Seriously? A warning of what, precisely? They are surely not suggesting that an unlawful Scottish referendum could result in anything remotely similar.

READ MORE: Former Catalan leader Oriol Junqueras jailed over independence referendum 

What should be deeply worrying to the UK Left is that the imprisonment of the Catalan independistas has been condoned by the Socialist Prime Minister of Spain, Pedro Sanchez. The reason: he can’t interfere with the law of the land. One hopes that the silence from Mr Corbyn does not indicate any solidarity with Mr Sanchez’s rigid adherence to undemocratic laws.

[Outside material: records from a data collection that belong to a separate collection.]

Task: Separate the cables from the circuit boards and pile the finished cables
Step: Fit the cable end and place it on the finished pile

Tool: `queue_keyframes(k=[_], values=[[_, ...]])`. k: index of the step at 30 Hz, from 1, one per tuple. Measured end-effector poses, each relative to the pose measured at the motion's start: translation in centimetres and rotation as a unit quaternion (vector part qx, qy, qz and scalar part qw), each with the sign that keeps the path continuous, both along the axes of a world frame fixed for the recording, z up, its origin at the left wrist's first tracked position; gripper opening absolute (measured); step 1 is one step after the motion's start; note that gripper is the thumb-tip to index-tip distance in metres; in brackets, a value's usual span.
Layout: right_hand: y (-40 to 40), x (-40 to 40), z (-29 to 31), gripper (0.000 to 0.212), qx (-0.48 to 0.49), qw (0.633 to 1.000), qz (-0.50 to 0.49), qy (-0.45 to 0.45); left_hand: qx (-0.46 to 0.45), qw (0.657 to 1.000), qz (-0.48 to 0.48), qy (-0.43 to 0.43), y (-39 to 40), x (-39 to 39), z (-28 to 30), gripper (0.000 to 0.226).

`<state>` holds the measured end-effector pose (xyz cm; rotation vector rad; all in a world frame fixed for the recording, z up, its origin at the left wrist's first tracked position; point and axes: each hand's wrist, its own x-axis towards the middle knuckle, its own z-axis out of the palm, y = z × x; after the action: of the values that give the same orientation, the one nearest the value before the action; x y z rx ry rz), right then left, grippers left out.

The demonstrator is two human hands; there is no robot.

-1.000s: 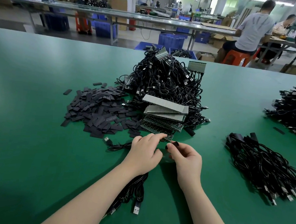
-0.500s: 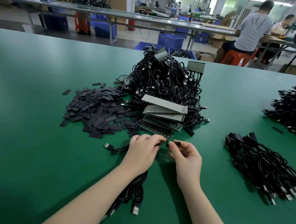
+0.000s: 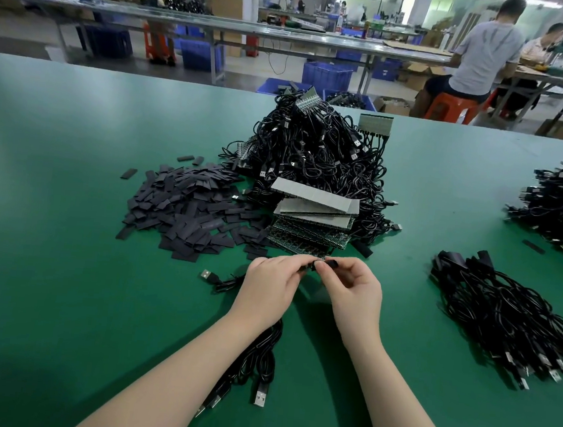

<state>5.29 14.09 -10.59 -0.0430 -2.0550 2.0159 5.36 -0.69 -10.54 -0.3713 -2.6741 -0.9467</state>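
You're working right in the middle of the green desk (image 3: 59,295) here, with your left hand (image 3: 267,287) and right hand (image 3: 355,289) meeting just in front of the stack of circuit boards (image 3: 310,223). Your left hand is curling around the cable (image 3: 259,359) that's trailing back under your wrist toward you, plug ends lying on the desk, and your right hand is pinching a small black piece (image 3: 331,263) at the fingertips, looks like the cable's end or its sleeve, too small to say for sure. Whether a board is still hanging on in there, I can't tell, your fingers are covering it. My take for doing this bit well: keep both grips close to the joint so you're pulling on the connector and not on the wire, and pull straight apart, no twisting, otherwise I'd guess you're risking a bent pin or a torn lead. The big tangled heap (image 3: 313,154) behind the boards is what's waiting, the flat black strips (image 3: 184,211) are spread to your left, and the tidy cable pile (image 3: 503,320) well off to your right is where this one is probably going once it's free, plugs pointing the same way as the others.
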Motion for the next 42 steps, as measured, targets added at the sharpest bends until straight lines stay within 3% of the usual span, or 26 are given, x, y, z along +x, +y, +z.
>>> queue_keyframes(k=[12, 42], values=[[0.78, -0.41, -0.59, 0.006, -0.047, 0.998, 0.010, -0.045, -0.015, 1.000, -0.003, -0.002, 0.01, -0.08, -0.22, 0.036], [0.54, -0.31, -0.61, 0.008, -0.006, 0.999, 0.031, -0.028, 0.016, 0.999, -0.024, 0.021, -0.09, 0.12, -0.01, 0.038]])
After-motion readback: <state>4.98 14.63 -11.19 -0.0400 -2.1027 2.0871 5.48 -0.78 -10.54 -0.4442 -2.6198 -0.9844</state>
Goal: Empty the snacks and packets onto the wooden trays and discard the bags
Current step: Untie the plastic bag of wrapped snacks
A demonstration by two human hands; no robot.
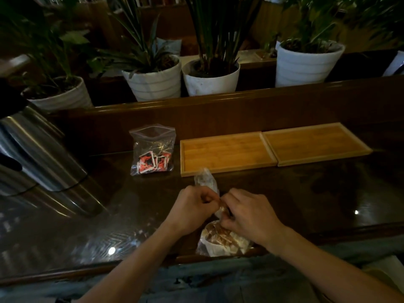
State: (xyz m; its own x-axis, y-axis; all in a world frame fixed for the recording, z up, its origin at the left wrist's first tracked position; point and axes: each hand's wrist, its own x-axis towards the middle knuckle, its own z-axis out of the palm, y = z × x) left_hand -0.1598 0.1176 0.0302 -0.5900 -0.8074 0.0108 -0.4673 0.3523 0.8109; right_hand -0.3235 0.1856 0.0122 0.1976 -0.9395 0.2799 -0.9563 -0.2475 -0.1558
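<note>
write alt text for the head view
Both hands, left and right, grip the top of a clear snack bag at the table's near edge. Beyond lie two empty wooden trays and a zip bag of red packets.

Dim room. Glossy dark bench (328, 193) reflecting ceiling lights. Raised wooden ledge (218, 101) behind; white potted plants (209, 77) lined beyond it.
</note>
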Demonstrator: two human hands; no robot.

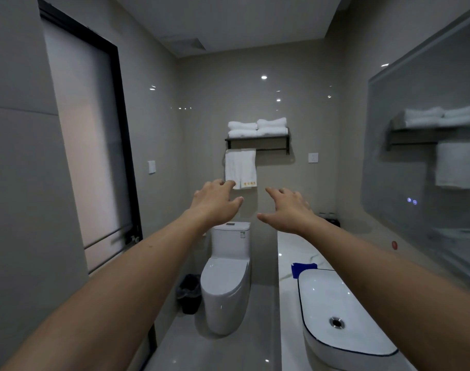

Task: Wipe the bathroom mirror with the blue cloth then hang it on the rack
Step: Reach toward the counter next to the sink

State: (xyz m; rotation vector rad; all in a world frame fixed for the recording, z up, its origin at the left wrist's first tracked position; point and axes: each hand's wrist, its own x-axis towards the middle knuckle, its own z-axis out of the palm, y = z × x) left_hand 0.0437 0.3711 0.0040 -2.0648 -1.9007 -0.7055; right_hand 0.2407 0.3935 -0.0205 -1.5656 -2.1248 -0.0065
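Observation:
The blue cloth (303, 268) lies flat on the white marble counter (290, 253), just behind the basin. A large mirror (426, 167) fills the right wall above that counter. On the far wall a dark towel rack (271, 149) carries folded white towels on top and one white towel hanging from its bar. Both my arms stretch forward at chest height. My left hand (215, 203) and my right hand (288, 207) are empty, fingers spread, well above and away from the cloth.
A white basin (343, 311) with a dark rim sits on the counter's near end. A white toilet (225, 279) stands below the rack, with a black bin (189, 293) to its left. A frosted door (89, 145) with a black frame is on the left wall.

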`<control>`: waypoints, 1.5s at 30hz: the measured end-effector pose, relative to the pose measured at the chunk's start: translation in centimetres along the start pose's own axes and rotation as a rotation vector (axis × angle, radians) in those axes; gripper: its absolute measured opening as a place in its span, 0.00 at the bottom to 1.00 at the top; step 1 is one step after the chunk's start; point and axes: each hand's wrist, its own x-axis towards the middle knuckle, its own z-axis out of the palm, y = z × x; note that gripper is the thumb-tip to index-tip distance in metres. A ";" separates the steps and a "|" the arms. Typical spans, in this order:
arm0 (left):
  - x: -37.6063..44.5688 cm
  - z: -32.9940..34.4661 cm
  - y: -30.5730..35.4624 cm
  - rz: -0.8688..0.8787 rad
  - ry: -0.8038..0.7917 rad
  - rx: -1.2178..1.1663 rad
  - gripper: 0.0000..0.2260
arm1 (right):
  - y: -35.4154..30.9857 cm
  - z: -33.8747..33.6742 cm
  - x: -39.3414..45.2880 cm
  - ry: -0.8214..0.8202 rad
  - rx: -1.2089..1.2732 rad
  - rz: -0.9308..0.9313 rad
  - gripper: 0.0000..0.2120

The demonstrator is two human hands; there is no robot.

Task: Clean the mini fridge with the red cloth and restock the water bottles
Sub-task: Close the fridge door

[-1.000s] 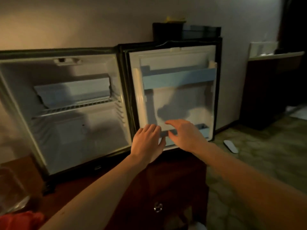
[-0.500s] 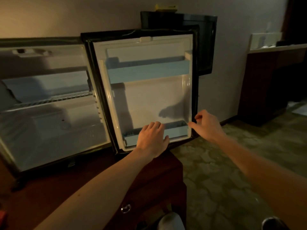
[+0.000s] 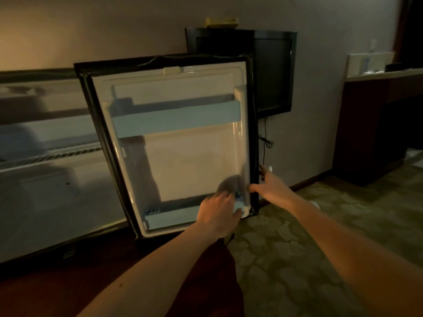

Indeed, Spain is a lesson for radical politicians in the UK not to place too much faith in the efficacy of Supreme Courts. Those at the SNP conference who’ve been talking about pursuing independence through the courts should take note. The law is politics by other means, and Supreme Courts are supremely political institutions.

The Herald:

The fact that Lady Hale gave Boris Johnson short shrift over proroguing parliament doesn’t mean that the Supreme Court is going to be kind to Scottish nationalism. In 2017, the UK Supreme Court dismissed out of hand the Sewel Convention – the right of Holyrood to withhold consent to any laws passed by Westminster that cut across the powers of the Scottish parliament. When the chips are down, the UK Supreme Court will always see the integrity of the United Kingdom as its first priority.

READ MORE: Letters: The EU needs to help Spain and Catalonia find peace 

The same goes for Brussels. Ms Sturgeon has condemned the behaviour of the Spanish government, but she should also be making clear her discontent with the EU. Brussels is deeply ambivalent about state repression, whether in France against the Gilet Jaunes, or against the Catalans in Spain. Even when the UK is out of the EU, it is naïve to expect that Brussels will necessarily support Scotland if it comes to a constitutional breakdown with Westminster.

These are dark times. All the more so because of the double standards of liberal opinion in the UK. We continually hear warnings about impending fascism in Britain. Columnists warn about the threat to democracy from Tommy Robinson, from Boris Johnson, from Brexiters. But here is real fascist repression taking place right now in one of the largest countries in the European Union.

It’s time for European governments to condemn this wilful regression to authoritarianism. The Spanish state should be diplomatically shunned by the British Government until it releases these political prisoners, just as countries like Russia are shunned. Madrid must be made to realise that this kind of repression cannot succeed.

By reviving the spirit of Franco in 21st century Europe, Spain has squandered any sympathy for its centralist cause. It is legitimate to argue against Catalan independence; it is legitimate to fight elections opposing it. But by breaking heads, dismissing elected governments and then imprisoning peaceful politicians, Madrid has acted in defiance of international law. And it has made the case for Catalan independence unanswerable.